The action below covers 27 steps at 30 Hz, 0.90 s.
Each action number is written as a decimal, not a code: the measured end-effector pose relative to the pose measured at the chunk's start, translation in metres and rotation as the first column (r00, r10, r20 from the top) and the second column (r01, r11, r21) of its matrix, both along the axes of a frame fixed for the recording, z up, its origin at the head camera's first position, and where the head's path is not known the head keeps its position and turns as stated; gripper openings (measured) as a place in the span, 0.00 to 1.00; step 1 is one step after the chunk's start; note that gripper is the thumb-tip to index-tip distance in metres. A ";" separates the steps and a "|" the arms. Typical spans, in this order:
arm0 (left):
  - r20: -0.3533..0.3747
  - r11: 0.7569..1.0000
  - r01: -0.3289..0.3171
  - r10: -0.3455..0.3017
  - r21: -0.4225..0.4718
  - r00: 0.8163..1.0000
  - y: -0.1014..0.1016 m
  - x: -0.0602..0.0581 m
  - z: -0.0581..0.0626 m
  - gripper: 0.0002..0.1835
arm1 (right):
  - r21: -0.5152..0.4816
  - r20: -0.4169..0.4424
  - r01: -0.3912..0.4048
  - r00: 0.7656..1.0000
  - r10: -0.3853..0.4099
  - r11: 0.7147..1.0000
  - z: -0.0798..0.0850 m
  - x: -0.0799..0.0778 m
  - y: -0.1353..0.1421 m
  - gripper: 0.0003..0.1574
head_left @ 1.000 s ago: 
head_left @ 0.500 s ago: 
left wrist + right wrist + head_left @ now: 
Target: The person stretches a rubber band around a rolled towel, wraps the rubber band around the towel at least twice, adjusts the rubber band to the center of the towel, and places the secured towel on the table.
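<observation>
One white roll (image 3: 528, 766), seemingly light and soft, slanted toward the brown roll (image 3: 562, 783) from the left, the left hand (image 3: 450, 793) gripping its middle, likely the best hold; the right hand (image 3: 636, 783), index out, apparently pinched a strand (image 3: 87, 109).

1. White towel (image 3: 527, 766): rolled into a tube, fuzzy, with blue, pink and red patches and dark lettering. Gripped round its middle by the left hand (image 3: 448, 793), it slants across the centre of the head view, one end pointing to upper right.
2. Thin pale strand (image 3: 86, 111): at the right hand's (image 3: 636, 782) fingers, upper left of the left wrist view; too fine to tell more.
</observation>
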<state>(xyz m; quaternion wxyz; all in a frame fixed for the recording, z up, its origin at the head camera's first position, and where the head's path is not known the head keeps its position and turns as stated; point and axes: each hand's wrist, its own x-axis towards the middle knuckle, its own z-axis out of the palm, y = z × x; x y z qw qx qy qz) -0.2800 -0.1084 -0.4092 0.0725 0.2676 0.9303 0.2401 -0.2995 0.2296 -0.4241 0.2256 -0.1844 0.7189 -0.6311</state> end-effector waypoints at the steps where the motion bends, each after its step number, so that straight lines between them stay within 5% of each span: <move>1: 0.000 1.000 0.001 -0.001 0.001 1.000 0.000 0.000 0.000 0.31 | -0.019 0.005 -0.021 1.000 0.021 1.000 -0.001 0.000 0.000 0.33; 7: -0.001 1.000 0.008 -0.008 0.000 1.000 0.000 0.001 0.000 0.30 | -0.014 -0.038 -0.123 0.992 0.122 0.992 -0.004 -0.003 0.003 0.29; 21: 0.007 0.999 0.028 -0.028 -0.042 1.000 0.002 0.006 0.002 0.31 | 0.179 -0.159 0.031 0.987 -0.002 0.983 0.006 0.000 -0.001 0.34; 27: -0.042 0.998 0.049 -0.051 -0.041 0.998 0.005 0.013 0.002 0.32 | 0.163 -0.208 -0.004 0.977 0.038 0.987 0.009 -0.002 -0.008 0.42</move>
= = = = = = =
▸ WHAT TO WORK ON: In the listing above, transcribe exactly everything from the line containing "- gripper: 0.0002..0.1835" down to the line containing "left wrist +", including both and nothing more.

▸ RESULT OF THE TASK:
  - gripper: 0.0002..0.1835
arm1 (right):
  - r21: -0.5152..0.4816
  - r20: -0.4169..0.4424
  - r01: -0.3912..0.4048
  - r00: 0.7656..1.0000
  - r10: -0.3853..0.4099
  - r11: 0.7147..1.0000
  - z: -0.0798..0.0850 m
  - x: -0.0799..0.0778 m
  - y: -0.1353..0.1421 m
  - gripper: 0.0003..0.1574
head_left @ 1.000 s ago: 
head_left @ 0.500 s ago: 
left wrist + right wrist + head_left @ now: 

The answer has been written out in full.